In the EKOB, a series of large and medium-scale skarn–porphyry Fe-Cu (Mo-Pb-Zn) polymetallic deposits have been generated, and their related ore-forming intrusions were formed during the Late Triassic ([20,106]; Table 1). As previously stated, the Late Triassic post-collision extensional tectonic setting in the EKOB triggered the event of strong mantle-source magma underplating with the emergence of mafic–ultramafic rocks [107,108,109]. In addition to the mafic–ultramafic rocks, numerous intermediate–felsic rocks derived from a mixing source of mantle and crust also developed (ca. 237–204 Ma; [46]). Therefore, intermediate–felsic rocks were likely generated from the partial melting of a thickened crust heated by strong mantle-derived magma underplating in decompression caused by the post-collision extension during the Late Triassic. This provided abundant ore-forming material as well as a heat source for regional mineralization under the influence of the strong crust–mantle interaction and magmatism in EKOB [23,106], as with the ore-forming granitoid intrusions from the Hutouya deposit in this study. Our results for the magmatism and mineralization ages of the Hutouya polymetallic deposit confirm its association with the Paleo-Tethys evolution of the EKOB.

7. Conclusions

Our new geochronological and geochemical data for Late Triassic granitoids, crystal tuff, molybdenites, and other ore minerals of the Hutouya Cu-Fe-Pb-Zn polymetallic deposit allow us to draw the following conclusions:
(1)
Zircon LA–ICP–MS U-Pb and molybdenite Re-Os dating reveals that the emplacement of granitoids and mineralization of the Hutouya deposit occurred at ca. 227 Ma;
(2)
The ore-forming granitoids were generated by the mixing of crust-derived (either juvenile or ancient mature lower crust) and mantle-derived magma. The non-ore-related granite porphyry was generated by the partial melting of a single ancient mature lower crust. The granitic magmas underwent extensive fractional crystallization during the process of rising and emplacement;
(3)
The crystal tuff was derived from a mixed magma source of lower crust material and mantle-derived components, and the Elashan Formation probably has great prospecting potential in the western EKOB;
(4)
Sulfur in the northern and middle zone of the Hutouya deposit was derived from deep magmatic sulfur, while the S of the southern zone of Hutouya deposit was derived from both deep magmatic sulfur and strata sulfur.

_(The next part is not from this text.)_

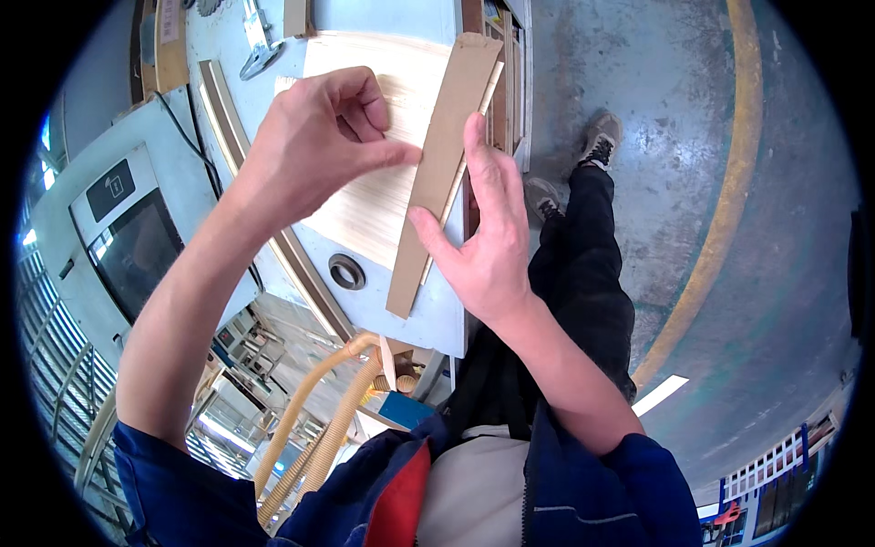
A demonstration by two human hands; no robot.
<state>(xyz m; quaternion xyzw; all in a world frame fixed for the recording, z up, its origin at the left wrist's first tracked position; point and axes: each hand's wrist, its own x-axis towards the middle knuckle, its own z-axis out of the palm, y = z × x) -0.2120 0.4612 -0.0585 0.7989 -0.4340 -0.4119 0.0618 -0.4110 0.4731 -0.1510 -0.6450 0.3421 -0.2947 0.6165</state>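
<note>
A long brown strip [442,137], board-like and flat, lies slantwise over pale wood panels [365,214] at the right edge of a light blue-grey table. A thinner pale strip shows along its right side. My right hand [488,219] grips the brown strip across its width, thumb on its face and fingers along the outer edge. The tip of my left thumb touches or nearly touches the strip's left edge. The other fingers of my left hand [328,137] curl loosely above the panels, apart from the thumb, with nothing visible between them.
A dark ring [346,271] lies on the table near the panels. Long edge strips [296,260] rest at the left. A metal clamp-like tool [260,41] is at the far side. Beyond stand a machine with a dark window [137,246] and ribbed hoses [342,428].
</note>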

All the ore mineral samples show that the Pb was consistently derived from a mixed source of upper crust and mantle in the Hutouya deposit;
(5)
The new data for granitoids and crystal tuff in the the Hutouya area suggest that they were formed at 227–222 Ma in a post-collision extensional geodynamic setting, with the Paleo-Tethys Bayankala Ocean having closed before the Late Triassic.

Supplementary Materials

The following are available online at https://www.mdpi.com/2075-163X/10/12/1136/s1, Table S1: LA–ICP–MS zircon U-Pb data for the granitic rocks and crystal tuff of the Hutouya deposite, Table S2: Re-Os isotopic data for molybdenite of the Hutouya deposit, Table S3: Geochemical compositions of granitic rocks and crystal stuff from the Hutouya deposit (major elements are presented in wt %; trace elements are presented in ppm), Table S4: Whole-rock Sr-Nd isotopic compositions from the monzonitic granite and crystal stuff of the Hutouya deposit, Table S5: Hf isotopic compositions of zircons from the granoditic rocks and crystal stuff of the Hutouya deposit, Table S6: δ34S isotopic data for sulfides from the Hutouya deposit, Table S7: Lead isotopic compositions of ore sulfides from the Hutouya deposit.

Author Contributions

Conceptualization, H.G., F.S., B.L., Y.Q., L.W. and Y.Z.; writing—original draft, H.G.; writing—review end editing, F.S. All authors have read and agreed to the published version of the manuscript.

Funding

This research was funded by the National Natural Science Foundation of China (Grant No. 41402060).

Acknowledgments

We thank the staff of at the State Key Laboratory of Continental Dynamics, Northwest University, Xi’an, China and the State Key Laboratory of Geological Processes and Mineral Resources (LGPMR), China University of Geosciences, Wuhan, China for their advice and assistance during zircon U-Pb dating by LA–ICP–MS. We thank the staff of the National Research Center of Geoanalysis, Chinese Academy of GeoSciences, Beijing, China for their advice and assistance during the Re-Os isotopic analyses. We appreciate Analysis Center of Jilin University, Jilin Province, China, for their assistance in the major and trace element analysis. We thank the staff of the State Key Laboratory of Geological Processes and Mineral Resources (LGPMR), China University of Geosciences, Wuhan, China and the Beijing Yanduzhongshi Testing Technology, Beijing, China for their help with collecting zircon Hf-isotopic data. We are also grateful to the staff of the Analysis and Test Research Center, Geological Research Institute of Nuclear Industry, Beijing for their help with collecting Whole-rock Sr-Nd isotopic data and ore-mineral S-Pb isotopic data.

Conflicts of Interest

The authors declare no conflict of interest.

Appendix A

Appendix A.1. Zircon U-Pb Dating

Granitic (JR-N and HT-N) and crystal tuff (DH09-N) samples were selected for zircon U-Pb dating, with zircons being handpicked under a binocular microscope after separation by magnetic and heavy-liquid techniques at the Geological Laboratory of the Regional Geological Survey, Langfang, Hebei Province, China. Zircons were mounted in epoxy resin and polished to expose internal surfaces. Cathodoluminescence was used to image internal structures and to aid in the selection of optimal analysis sites.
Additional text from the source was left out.